Bug 320424

Summary:

[Webapp][Security] More vulnerabilities based on the topic parameter

Product:

[Eclipse Project] Platform

Reporter:

Chris Goldthorpe <cgold>

Component:

User Assistance

Assignee:

Chris Goldthorpe <cgold>

Status:

RESOLVED INVALID

QA Contact:

Severity:

normal

Priority:

CC:

benysh, kleind, mukund, rahulk, raji, tcornell

Version:

3.4

Keywords:

security

Target Milestone:

---

Hardware:

OS:

Windows XP

Whiteboard:

Bug Depends on:

320547, 320548

Bug Blocks:

Attachments:

Description	Flags
Patch for paths containing ..\	none

Description Chris Goldthorpe

2010-07-20 13:33:40 EDT

The help system is still allowing some protocols to be passed in through the topic parameter despite the fix to Bug 233466.

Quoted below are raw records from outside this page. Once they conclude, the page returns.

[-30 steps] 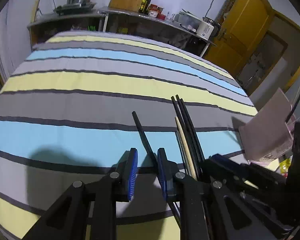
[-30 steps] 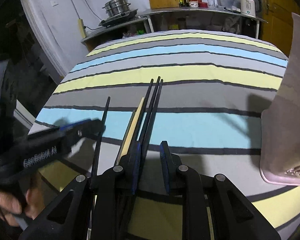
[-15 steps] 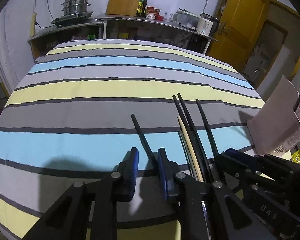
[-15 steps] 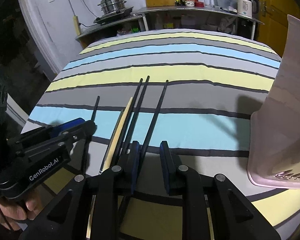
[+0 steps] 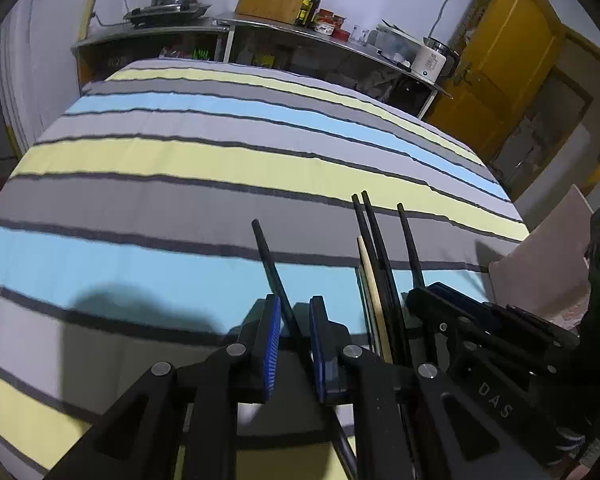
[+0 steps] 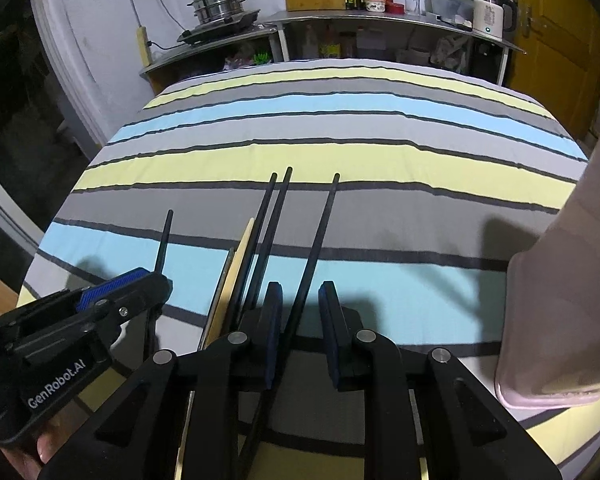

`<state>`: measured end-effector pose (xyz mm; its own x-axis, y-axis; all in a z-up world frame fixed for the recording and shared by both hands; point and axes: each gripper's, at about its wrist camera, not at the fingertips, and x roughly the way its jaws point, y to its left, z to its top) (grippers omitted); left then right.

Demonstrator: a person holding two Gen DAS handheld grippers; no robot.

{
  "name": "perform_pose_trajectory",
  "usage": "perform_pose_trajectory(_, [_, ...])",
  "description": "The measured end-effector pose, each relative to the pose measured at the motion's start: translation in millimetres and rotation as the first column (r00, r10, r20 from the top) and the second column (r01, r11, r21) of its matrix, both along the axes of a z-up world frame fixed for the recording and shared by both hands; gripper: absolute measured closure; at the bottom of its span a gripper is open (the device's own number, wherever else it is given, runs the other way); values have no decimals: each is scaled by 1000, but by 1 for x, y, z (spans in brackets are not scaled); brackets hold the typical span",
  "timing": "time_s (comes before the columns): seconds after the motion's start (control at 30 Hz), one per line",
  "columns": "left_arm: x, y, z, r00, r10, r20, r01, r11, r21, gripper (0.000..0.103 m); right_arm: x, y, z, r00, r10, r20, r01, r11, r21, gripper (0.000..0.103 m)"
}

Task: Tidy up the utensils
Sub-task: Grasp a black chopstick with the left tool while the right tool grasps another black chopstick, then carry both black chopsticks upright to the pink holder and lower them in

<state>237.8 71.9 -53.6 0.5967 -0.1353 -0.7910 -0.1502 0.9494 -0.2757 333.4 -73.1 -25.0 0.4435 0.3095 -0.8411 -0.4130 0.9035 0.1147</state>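
Observation:
Several chopsticks lie on a striped tablecloth (image 5: 180, 168). In the left wrist view my left gripper (image 5: 294, 344) is open with one black chopstick (image 5: 270, 264) lying between its jaws. To its right lie a wooden chopstick (image 5: 370, 276) and two black ones (image 5: 374, 240). In the right wrist view my right gripper (image 6: 298, 332) is open around another black chopstick (image 6: 320, 236), apart from the pile (image 6: 260, 240). The left gripper (image 6: 100, 308) shows at the left over its chopstick (image 6: 164, 236). The right gripper (image 5: 480, 328) shows in the left wrist view.
A pink plastic holder (image 6: 560, 300) stands on the cloth at the right, also in the left wrist view (image 5: 548, 264). Behind the table are metal shelves with a steamer pot (image 6: 218, 4), bottles and a kettle (image 6: 490, 18). A yellow door (image 5: 512, 64) is at the back right.
My right gripper shifted right off the pile and now straddles one black chopstick, which has come apart from the others. My left gripper stayed around its chopstick.

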Motion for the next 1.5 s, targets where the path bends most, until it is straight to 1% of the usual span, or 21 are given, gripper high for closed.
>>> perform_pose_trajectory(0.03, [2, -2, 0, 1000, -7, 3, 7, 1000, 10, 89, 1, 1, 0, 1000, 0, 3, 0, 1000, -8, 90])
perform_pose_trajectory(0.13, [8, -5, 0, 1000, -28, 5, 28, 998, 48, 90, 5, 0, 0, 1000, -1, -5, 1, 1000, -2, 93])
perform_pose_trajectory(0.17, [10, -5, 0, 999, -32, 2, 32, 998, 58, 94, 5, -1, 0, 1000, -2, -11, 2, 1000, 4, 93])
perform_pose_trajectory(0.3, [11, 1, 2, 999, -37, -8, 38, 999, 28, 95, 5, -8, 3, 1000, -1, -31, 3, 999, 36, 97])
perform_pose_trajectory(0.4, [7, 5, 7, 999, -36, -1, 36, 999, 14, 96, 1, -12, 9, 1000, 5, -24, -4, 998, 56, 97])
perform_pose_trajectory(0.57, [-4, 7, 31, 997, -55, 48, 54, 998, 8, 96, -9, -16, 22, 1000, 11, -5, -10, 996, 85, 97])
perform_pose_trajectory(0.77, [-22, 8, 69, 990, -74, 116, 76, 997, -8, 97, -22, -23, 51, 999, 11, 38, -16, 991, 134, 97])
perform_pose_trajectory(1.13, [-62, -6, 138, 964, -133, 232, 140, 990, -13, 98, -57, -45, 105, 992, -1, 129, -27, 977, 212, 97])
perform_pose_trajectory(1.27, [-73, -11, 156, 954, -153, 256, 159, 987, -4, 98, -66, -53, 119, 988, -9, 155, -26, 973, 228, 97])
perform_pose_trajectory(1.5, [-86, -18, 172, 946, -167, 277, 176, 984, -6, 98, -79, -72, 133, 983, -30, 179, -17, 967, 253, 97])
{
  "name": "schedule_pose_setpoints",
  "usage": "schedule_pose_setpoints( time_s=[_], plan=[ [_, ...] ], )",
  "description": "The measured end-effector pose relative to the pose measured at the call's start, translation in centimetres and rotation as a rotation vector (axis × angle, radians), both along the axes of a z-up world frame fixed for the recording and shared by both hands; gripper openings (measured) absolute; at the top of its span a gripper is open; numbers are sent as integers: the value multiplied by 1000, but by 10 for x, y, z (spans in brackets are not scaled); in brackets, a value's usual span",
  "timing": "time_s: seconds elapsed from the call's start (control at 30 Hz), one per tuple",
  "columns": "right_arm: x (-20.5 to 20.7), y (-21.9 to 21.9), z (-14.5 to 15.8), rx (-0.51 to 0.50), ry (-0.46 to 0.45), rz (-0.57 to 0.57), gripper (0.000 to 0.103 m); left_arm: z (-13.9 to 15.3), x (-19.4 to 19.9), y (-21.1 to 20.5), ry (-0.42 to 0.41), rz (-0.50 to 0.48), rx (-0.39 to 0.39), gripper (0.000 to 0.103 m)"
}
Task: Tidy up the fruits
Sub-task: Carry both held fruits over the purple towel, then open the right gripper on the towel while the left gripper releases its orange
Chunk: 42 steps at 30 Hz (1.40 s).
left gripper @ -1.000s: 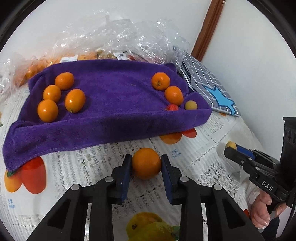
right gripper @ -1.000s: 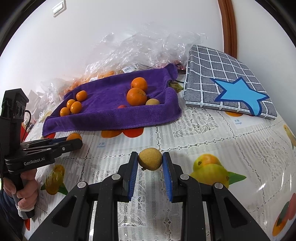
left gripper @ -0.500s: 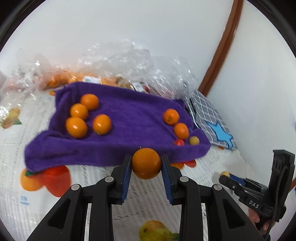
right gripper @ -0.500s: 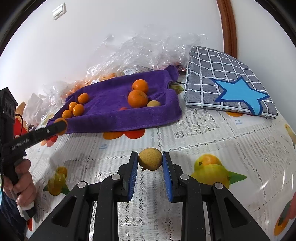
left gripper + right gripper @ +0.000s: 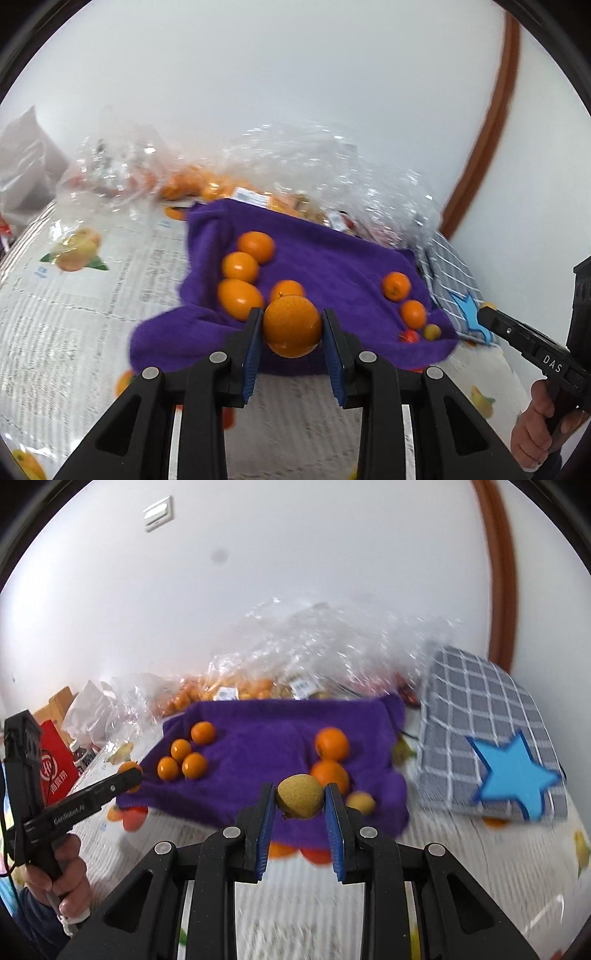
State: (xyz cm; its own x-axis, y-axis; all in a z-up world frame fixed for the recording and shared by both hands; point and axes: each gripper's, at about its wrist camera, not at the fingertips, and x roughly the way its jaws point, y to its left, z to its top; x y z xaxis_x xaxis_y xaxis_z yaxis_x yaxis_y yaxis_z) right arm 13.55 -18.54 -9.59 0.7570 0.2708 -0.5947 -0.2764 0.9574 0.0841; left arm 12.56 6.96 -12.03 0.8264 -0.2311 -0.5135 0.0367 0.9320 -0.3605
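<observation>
My left gripper (image 5: 291,332) is shut on an orange (image 5: 291,325) and holds it in the air at the near edge of a purple towel (image 5: 332,266). Several small oranges (image 5: 240,266) lie on the towel's left part; two oranges (image 5: 396,286), a red fruit (image 5: 409,336) and a small yellow fruit (image 5: 431,331) lie on its right. My right gripper (image 5: 300,805) is shut on a yellow-brown fruit (image 5: 300,800), raised before the towel (image 5: 266,738), near two oranges (image 5: 332,744) and a yellow fruit (image 5: 361,802). The left gripper also shows in the right wrist view (image 5: 129,771).
Clear plastic bags (image 5: 314,657) holding more oranges lie behind the towel against the wall. A grey checked cushion (image 5: 480,720) with a blue star sits to the right. A fruit-print tablecloth (image 5: 74,314) covers the table. A red bag (image 5: 55,768) stands at the far left.
Both grippers have risen and moved forward toward the towel, each still holding its fruit. The left one now sits at the towel's near edge by the left group of oranges.
</observation>
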Motion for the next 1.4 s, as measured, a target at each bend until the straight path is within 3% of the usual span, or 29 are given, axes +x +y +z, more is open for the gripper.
schedule_pose_setpoints(
  time_s=[0.37,0.47,0.8,0.97,1.1,1.3,1.4],
  plan=[
    [75,36,-34,-2,98,76,27,-6,13,28,15,98,-32,30],
    [87,36,-52,46,159,84,27,-8,15,27,23,86,-42,30],
    [87,55,-70,-46,165,104,27,-8,15,13,17,44,-22,30],
    [88,52,-70,-38,166,94,27,-9,15,15,23,46,-31,30],
    [85,51,-65,-45,151,94,38,-13,17,15,36,55,-14,30],
    [74,39,-51,0,121,95,40,-11,22,4,38,45,21,30],
    [69,29,-42,28,94,85,43,-10,34,-3,63,18,-15,30]
  ],
)
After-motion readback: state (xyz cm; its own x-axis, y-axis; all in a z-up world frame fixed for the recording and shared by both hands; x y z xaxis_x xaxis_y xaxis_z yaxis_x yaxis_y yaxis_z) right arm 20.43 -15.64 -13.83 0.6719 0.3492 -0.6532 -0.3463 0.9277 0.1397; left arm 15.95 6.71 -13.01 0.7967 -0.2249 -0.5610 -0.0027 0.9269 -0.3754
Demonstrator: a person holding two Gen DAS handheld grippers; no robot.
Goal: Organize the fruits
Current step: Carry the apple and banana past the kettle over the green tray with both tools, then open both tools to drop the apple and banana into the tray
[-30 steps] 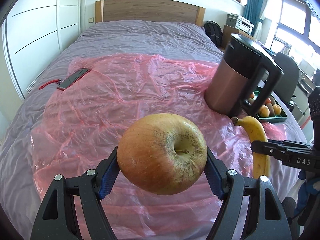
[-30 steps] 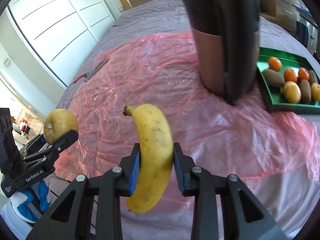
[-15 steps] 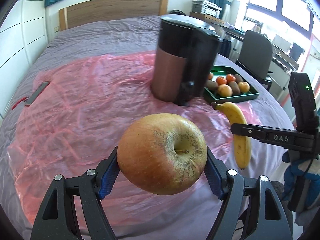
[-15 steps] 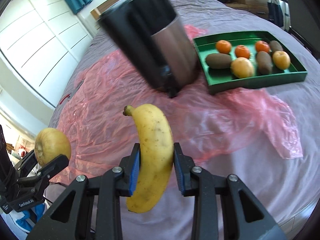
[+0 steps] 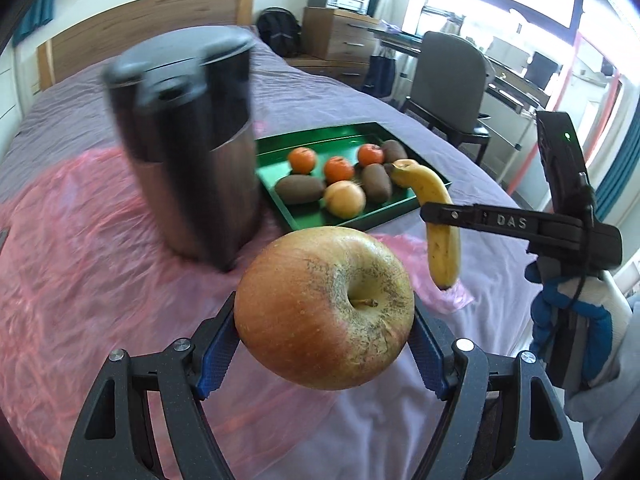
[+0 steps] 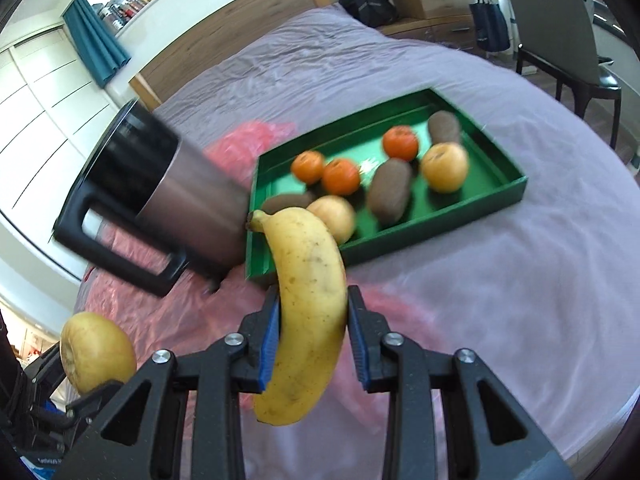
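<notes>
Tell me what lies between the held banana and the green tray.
Nothing stands between. In the right wrist view the banana hangs just short of the tray; below is only pink plastic sheet over the bedcover.

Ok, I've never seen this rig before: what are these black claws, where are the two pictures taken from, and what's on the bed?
Each claw is a hand-held gripper carried by a person, with a camera looking along its fingers. The left hand-held gripper is clamped on an apple. The right hand-held gripper is clamped on a banana. Each view also shows the other gripper off to one side. On the bed lie a pink plastic sheet, a dark kettle and a green tray of fruit.
</notes>
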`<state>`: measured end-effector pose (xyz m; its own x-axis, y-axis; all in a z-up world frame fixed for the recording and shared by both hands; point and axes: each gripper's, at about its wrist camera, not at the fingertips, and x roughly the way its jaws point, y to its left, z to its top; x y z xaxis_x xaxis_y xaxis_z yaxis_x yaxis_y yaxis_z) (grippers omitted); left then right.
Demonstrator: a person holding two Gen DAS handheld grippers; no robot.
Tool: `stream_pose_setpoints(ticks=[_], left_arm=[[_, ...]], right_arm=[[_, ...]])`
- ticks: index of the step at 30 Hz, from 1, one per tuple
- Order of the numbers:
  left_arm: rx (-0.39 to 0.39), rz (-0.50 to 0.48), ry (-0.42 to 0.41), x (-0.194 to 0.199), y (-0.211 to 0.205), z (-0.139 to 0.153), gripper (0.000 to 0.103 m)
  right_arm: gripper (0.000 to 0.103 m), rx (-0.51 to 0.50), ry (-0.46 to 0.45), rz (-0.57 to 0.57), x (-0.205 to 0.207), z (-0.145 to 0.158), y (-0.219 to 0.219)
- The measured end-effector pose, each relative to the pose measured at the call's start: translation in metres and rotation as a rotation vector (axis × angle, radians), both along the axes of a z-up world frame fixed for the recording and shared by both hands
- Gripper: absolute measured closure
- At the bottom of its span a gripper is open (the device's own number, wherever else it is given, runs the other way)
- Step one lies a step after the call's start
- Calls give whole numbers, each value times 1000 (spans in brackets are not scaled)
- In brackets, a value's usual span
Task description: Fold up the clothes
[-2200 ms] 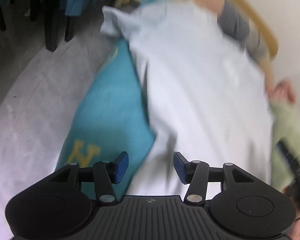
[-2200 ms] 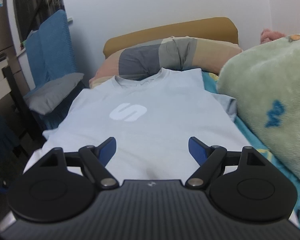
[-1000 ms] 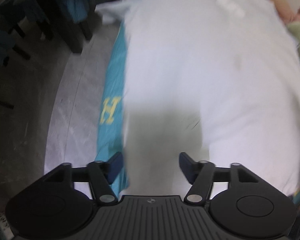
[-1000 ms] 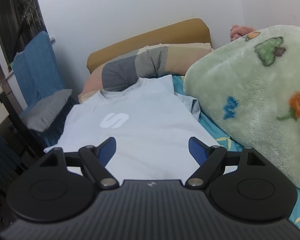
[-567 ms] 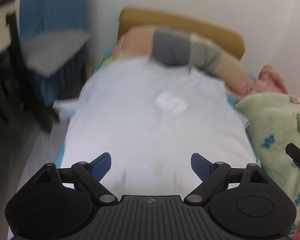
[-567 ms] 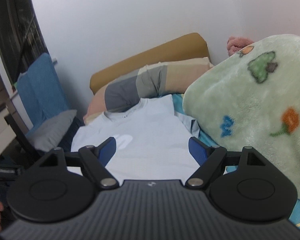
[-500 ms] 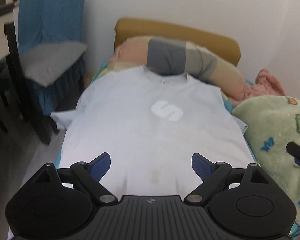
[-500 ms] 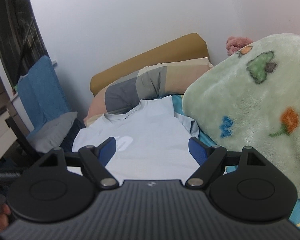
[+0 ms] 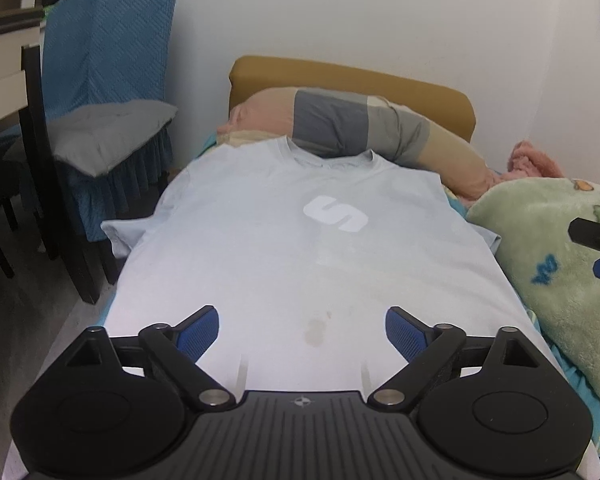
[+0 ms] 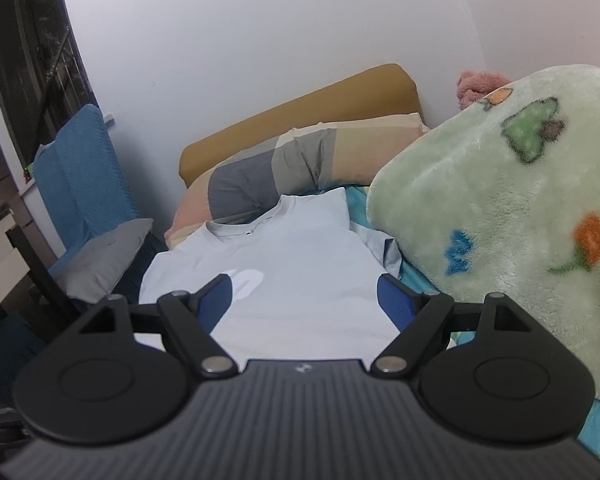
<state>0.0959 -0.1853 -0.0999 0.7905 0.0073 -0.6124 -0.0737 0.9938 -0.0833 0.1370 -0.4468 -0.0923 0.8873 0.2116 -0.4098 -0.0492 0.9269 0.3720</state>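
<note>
- Our left gripper [image 9: 302,330]: fingers have just been opening, now wide, nothing between them; right gripper [image 10: 304,296] wide too, empty.
- T-shirt [image 9: 300,248] flat on the bed [image 10: 414,276], ahead of both.
- Risk: left sleeve [image 9: 118,234] hangs off the edge, could drag the fold crooked; blanket [image 10: 500,208] crowds our right fingers.
- Pillow [image 9: 364,128], chair [image 9: 100,80] beyond.

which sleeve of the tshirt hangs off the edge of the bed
The sleeve on the chair side, at the left in the left wrist view; it sticks out past the mattress edge. The other sleeve lies on the bed against the green blanket.
</note>
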Motion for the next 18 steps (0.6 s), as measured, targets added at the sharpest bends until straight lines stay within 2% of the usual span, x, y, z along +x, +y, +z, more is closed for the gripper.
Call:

Comment 1 Chris Goldthorpe

2010-07-20 15:36:25 EDT

These are the URLs which are causing problems:

http://localhost:1258/help/topic/file:/c:/
http://localhost:59449/help/topic/com.ibm.collaboration.realtime.help/..%5C..%5C..%5C..%5C..%5C..%5C..%5C..%5Cboot.ini

Comment 2 Chris Goldthorpe

2010-07-20 18:40:07 EDT

Created attachment 174800 [details]
Patch for paths containing ..\

There are two separate issues, one is that on Windows ..\ can be passed into the URL and is eventually interpreted as part of a path in the file system. This patch fixes that problem.

Comment 3 Chris Goldthorpe

2010-07-21 16:05:11 EDT

There were two distinct and different problems described in this bug report. I have created two new bugs - Bug 320547 and Bug 320548 to track these. I am closing this bug and leaving the security flag on.

Comment 4 John Arthorne

2011-06-10 14:22:07 EDT

Removing security restriction for bugs that have been fixed in 3.6.2 or earlier.